**What the task asks**. Once you have read the data below, print all of it exactly.

**Given material**.
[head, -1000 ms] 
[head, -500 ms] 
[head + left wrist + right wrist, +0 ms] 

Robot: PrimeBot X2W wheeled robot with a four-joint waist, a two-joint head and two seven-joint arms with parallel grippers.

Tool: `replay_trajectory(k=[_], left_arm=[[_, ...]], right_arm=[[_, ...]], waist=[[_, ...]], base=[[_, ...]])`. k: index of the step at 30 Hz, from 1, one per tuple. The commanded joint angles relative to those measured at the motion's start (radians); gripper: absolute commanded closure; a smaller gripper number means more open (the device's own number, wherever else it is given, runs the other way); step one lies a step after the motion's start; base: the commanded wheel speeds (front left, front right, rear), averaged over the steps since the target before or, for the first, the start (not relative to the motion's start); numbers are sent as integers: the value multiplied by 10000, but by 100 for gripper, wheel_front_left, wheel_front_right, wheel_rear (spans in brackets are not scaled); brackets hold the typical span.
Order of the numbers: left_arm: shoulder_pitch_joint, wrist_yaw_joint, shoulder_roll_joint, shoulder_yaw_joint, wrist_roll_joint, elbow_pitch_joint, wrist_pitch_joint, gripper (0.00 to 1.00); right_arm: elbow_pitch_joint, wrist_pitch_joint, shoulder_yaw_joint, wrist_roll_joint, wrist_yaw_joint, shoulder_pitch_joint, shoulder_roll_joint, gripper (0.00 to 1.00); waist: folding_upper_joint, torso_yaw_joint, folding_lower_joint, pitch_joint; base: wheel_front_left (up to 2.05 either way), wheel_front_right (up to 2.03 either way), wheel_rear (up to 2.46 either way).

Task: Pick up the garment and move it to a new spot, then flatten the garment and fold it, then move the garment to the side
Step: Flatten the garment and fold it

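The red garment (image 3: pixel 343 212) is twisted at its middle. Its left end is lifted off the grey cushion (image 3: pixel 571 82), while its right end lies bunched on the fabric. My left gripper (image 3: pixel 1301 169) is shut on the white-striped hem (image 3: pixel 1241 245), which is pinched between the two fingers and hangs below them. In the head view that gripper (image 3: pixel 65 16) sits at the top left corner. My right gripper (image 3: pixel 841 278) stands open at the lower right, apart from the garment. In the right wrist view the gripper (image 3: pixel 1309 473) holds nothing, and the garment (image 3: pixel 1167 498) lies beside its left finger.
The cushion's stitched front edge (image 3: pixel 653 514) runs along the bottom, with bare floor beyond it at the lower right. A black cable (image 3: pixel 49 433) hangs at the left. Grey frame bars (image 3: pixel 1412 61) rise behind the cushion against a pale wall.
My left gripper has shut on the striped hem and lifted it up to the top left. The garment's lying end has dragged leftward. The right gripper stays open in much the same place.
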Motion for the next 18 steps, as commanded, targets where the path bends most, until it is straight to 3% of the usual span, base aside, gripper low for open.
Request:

**Written reply**.
[head, -1000 ms] 
[head, -500 ms] 
[head + left wrist + right wrist, +0 ms] 

Robot: PrimeBot X2W wheeled robot with a four-joint waist, a two-joint head and two seven-joint arms with parallel grippers.

Tool: `replay_trajectory(k=[_], left_arm=[[_, ...]], right_arm=[[_, ...]], waist=[[_, ...]], base=[[_, ...]])`. k: index of the step at 30 Hz, from 1, one per tuple. The commanded joint angles relative to those measured at the motion's start (radians); gripper: absolute commanded closure; a smaller gripper number means more open (the device's own number, wherever else it is given, runs the other way); step one lies a step after the motion's start; base: the commanded wheel speeds (front left, front right, rear), averaged over the steps since the target before or, for the first, the start (not relative to the motion's start); numbers are sent as integers: the value multiplied by 10000, but by 100 for gripper, wheel_front_left, wheel_front_right, wheel_rear (spans in brackets are not scaled); brackets hold the typical span.
Order of the numbers: left_arm: shoulder_pitch_joint, wrist_yaw_joint, shoulder_roll_joint, shoulder_yaw_joint, wrist_roll_joint, elbow_pitch_joint, wrist_pitch_joint, gripper (0.00 to 1.00); right_arm: elbow_pitch_joint, wrist_pitch_joint, shoulder_yaw_joint, wrist_roll_joint, wrist_yaw_joint, shoulder_pitch_joint, shoulder_roll_joint, gripper (0.00 to 1.00); waist: folding_upper_joint, torso_yaw_joint, folding_lower_joint, pitch_joint; base: wheel_front_left (up to 2.05 either way), wheel_front_right (up to 2.03 either way), wheel_rear (up to 2.46 either way).

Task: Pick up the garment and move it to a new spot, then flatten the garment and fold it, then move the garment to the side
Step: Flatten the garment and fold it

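The red garment (image 3: pixel 343 212) is twisted at its middle. Its left end is lifted off the grey cushion (image 3: pixel 571 82), while its right end lies bunched on the fabric. My left gripper (image 3: pixel 1301 169) is shut on the white-striped hem (image 3: pixel 1241 245), which is pinched between the two fingers and hangs below them. In the head view that gripper (image 3: pixel 65 16) sits at the top left corner. My right gripper (image 3: pixel 841 278) stands open at the lower right, apart from the garment. In the right wrist view the gripper (image 3: pixel 1309 473) holds nothing, and the garment (image 3: pixel 1167 498) lies beside its left finger.
The cushion's stitched front edge (image 3: pixel 653 514) runs along the bottom, with bare floor beyond it at the lower right. A black cable (image 3: pixel 49 433) hangs at the left. Grey frame bars (image 3: pixel 1412 61) rise behind the cushion against a pale wall.
My left gripper has shut on the striped hem and lifted it up to the top left. The garment's lying end has dragged leftward. The right gripper stays open in much the same place.
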Motion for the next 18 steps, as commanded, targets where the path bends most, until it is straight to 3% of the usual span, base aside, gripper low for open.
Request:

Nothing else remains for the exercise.